INSTRUCTIONS TO FOLLOW: Extract every line of the material below and reproduce it faithfully.

━━━━━ GIVEN INFORMATION

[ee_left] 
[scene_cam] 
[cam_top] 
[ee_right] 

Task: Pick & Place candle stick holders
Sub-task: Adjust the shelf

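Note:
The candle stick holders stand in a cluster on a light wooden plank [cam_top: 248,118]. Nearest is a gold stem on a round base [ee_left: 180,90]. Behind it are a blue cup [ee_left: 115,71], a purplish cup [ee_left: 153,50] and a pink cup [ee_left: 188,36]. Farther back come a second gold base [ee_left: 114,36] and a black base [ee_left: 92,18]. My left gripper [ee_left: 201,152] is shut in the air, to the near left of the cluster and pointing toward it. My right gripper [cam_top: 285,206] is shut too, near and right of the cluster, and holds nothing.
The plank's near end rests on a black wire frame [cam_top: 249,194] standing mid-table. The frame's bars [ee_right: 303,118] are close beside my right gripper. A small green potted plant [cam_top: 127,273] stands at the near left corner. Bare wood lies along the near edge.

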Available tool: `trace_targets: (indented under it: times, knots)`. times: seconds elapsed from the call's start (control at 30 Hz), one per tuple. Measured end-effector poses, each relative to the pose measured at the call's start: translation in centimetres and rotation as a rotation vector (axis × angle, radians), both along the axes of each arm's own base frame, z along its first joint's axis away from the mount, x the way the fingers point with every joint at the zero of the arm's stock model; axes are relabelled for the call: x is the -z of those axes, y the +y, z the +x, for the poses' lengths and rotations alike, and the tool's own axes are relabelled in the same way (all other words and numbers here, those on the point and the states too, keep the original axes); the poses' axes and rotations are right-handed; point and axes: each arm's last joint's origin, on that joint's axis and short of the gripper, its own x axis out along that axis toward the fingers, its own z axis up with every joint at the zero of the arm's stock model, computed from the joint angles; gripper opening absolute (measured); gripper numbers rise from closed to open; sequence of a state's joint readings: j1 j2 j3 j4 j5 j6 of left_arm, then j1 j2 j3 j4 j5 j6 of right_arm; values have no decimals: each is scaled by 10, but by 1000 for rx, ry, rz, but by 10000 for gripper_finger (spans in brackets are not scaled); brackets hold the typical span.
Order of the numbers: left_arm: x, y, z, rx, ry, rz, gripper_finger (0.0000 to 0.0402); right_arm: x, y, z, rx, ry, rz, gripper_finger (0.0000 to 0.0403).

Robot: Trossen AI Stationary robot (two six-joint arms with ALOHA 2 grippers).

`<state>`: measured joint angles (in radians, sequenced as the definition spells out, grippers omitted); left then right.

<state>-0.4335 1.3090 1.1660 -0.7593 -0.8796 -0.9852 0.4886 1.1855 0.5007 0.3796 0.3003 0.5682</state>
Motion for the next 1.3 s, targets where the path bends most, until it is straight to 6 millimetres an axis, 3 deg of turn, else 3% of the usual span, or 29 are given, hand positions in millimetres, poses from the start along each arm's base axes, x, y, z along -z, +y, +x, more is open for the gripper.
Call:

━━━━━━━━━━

SOLUTION TO THE EXERCISE:
[ee_left] 
[scene_cam] 
[cam_top] 
[ee_right] 

Task: Pick & Place candle stick holders
Sub-task: Adjust the shelf

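Note:
The candle stick holders stand in a cluster on a light wooden plank [cam_top: 248,118]. Nearest is a gold stem on a round base [ee_left: 180,90]. Behind it are a blue cup [ee_left: 115,71], a purplish cup [ee_left: 153,50] and a pink cup [ee_left: 188,36]. Farther back come a second gold base [ee_left: 114,36] and a black base [ee_left: 92,18]. My left gripper [ee_left: 201,152] is shut in the air, to the near left of the cluster and pointing toward it. My right gripper [cam_top: 285,206] is shut too, near and right of the cluster, and holds nothing.
The plank's near end rests on a black wire frame [cam_top: 249,194] standing mid-table. The frame's bars [ee_right: 303,118] are close beside my right gripper. A small green potted plant [cam_top: 127,273] stands at the near left corner. Bare wood lies along the near edge.
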
Available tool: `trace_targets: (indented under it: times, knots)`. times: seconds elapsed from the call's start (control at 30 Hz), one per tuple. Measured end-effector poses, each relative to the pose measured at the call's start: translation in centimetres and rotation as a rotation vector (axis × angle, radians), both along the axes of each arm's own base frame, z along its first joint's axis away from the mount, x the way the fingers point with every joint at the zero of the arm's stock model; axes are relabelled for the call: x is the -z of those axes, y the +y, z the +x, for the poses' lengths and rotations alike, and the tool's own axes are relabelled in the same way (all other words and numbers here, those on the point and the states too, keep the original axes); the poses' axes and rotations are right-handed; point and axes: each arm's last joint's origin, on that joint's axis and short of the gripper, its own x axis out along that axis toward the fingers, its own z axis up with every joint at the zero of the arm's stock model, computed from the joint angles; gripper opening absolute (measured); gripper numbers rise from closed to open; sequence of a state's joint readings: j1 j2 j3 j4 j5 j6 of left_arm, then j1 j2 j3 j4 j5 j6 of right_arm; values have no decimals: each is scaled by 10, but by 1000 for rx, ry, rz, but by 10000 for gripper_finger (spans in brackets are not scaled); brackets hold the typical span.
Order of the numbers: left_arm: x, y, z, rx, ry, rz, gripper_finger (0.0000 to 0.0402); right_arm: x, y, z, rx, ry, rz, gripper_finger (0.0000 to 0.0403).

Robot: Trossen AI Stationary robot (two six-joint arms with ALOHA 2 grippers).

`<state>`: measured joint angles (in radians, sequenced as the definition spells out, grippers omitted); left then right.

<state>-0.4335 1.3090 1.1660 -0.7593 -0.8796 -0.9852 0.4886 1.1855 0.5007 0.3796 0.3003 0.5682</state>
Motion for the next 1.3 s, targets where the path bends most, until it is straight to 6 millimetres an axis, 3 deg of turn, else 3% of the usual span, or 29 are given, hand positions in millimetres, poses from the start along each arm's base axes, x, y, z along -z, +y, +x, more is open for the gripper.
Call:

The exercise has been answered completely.